Arresting, godlike restraint. By not (re)acting here, Athena opens a space. To creatures who only know to strike back, to chase and torment from pure, mission-sanctioned rage, this deference, this unexpected declining of the bait opens a path to fair speech -- in a manner other than sarcasm, mockery, denigration, tweetstorm, or worse.

That space opens the possibility for the Furies to see and be seen - both as the fearful Curses they are, and as the Good Things it is in their power to bring.

Ending with her figure of a bird-fight, the Goddess seems to bring the matter down to a folksy level -- nothing earth-shattering here, nothing we can't come to terms on.

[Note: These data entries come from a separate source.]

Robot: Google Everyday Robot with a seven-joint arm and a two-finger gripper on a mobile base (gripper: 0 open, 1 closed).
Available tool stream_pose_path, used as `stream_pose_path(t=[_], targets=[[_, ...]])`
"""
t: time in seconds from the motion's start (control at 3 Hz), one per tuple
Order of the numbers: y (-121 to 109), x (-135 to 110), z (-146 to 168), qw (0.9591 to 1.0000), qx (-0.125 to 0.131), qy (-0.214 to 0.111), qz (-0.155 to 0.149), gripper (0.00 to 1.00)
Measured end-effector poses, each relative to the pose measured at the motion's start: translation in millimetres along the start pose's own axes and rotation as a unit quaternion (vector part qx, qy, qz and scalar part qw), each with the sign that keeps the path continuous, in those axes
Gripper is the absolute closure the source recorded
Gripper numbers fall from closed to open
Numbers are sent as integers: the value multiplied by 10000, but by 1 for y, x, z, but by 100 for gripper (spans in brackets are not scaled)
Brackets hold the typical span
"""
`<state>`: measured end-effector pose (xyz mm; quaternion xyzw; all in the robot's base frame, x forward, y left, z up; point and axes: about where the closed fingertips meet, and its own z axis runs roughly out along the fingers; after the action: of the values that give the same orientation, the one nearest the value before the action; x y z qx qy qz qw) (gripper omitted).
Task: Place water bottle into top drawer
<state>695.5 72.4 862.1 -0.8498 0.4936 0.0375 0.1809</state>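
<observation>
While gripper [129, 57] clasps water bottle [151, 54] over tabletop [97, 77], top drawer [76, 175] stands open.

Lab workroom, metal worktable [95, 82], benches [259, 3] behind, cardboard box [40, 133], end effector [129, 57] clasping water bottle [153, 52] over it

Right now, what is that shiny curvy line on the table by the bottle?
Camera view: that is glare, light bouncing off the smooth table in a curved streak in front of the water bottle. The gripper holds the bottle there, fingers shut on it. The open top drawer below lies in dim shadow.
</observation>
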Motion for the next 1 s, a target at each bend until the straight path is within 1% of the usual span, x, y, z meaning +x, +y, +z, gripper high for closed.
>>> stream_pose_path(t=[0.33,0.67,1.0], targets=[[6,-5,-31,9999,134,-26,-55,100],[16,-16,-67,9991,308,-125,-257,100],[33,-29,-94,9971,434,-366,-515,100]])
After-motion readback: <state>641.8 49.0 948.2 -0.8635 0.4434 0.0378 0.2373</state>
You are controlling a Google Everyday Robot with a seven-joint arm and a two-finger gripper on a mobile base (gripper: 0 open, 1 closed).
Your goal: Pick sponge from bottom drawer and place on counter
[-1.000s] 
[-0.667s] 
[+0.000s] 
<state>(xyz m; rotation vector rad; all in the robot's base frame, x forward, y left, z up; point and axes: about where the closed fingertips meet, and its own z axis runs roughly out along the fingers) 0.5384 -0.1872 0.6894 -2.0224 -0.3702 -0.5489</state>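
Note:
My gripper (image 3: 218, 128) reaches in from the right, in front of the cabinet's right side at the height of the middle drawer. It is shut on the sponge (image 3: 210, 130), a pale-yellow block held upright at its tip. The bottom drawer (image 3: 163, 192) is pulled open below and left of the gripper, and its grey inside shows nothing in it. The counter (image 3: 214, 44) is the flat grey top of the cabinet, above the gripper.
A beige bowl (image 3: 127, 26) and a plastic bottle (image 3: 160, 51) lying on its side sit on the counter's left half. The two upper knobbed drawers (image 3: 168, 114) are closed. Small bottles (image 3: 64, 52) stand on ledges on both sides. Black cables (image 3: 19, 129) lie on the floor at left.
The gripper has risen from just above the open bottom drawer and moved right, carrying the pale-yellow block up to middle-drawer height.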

To all of which, the Erinyes repeat their second lament:
For me to suffer this, alas! For me, with ancient wisdom . . .  
Aeschylus is here doing something that most playwrights wish to avoid. As a piece of stagecraft, having a character repeat a speech verbatim seems bold, even risky. Doing it twice could appear heavy handed. This is theater -- its action proceeds upon words, and here words hit a wall. It would be fascinating to find out how this effect was originally staged - did the Furies, while repeating the same words, use the same gestures? Or did they act differently, perform different motions, even as they emanate the same implacability?

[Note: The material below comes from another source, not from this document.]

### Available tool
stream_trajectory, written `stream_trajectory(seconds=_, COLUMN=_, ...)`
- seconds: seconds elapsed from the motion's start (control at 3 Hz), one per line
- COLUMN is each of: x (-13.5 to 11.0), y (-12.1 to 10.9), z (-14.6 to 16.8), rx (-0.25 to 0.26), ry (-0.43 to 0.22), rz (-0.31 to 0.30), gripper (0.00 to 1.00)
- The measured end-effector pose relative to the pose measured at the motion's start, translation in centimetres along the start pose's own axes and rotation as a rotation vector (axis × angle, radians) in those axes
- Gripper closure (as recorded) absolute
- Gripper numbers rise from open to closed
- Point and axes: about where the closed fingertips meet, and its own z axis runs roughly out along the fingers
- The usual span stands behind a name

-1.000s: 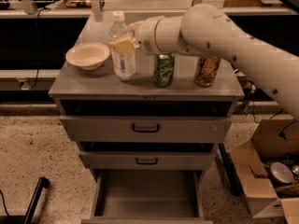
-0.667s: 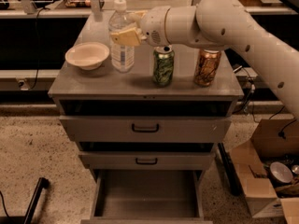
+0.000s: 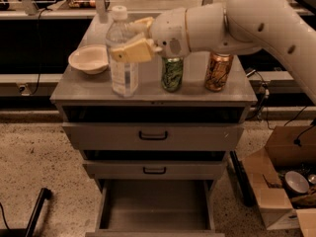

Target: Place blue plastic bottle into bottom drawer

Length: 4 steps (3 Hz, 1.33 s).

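The blue plastic bottle [image 3: 123, 58] is clear with a white cap and stands upright over the front left of the grey cabinet top [image 3: 197, 95]. I cannot tell whether its base touches the top. My gripper [image 3: 124, 38] reaches in from the right and is shut on the bottle's upper body. One tan finger [image 3: 132, 51] lies across its front and the other shows behind it. The bottom drawer [image 3: 155, 209] is pulled open below and holds nothing.
A green can [image 3: 172, 74] and an orange-brown can [image 3: 218, 72] stand right of the bottle, under my arm. A white bowl [image 3: 89, 59] sits at the left. The two upper drawers are nearly closed. An open cardboard box [image 3: 274, 191] sits on the floor at the right.
The bottle, held in my gripper, rose off the cabinet top, then came forward toward the front edge and a little lower. The cans and bowl have not moved.
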Motion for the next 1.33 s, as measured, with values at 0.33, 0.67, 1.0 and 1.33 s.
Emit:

Were audience members reaching for pomegranates to hurl at the dark ladies? The scene underscores an apparently insuperable obstacle to Athena's powers of Persuasion. We saw how shrill Clytemenstra and contemptuous Apollo, for all his knowledge, fell short -- is Wisdom as well unable to reach beyond its own frame?

Or is grappling with unreason precisely where wisdom can be seen in action?

This post has gone longer than intended. Pausing here.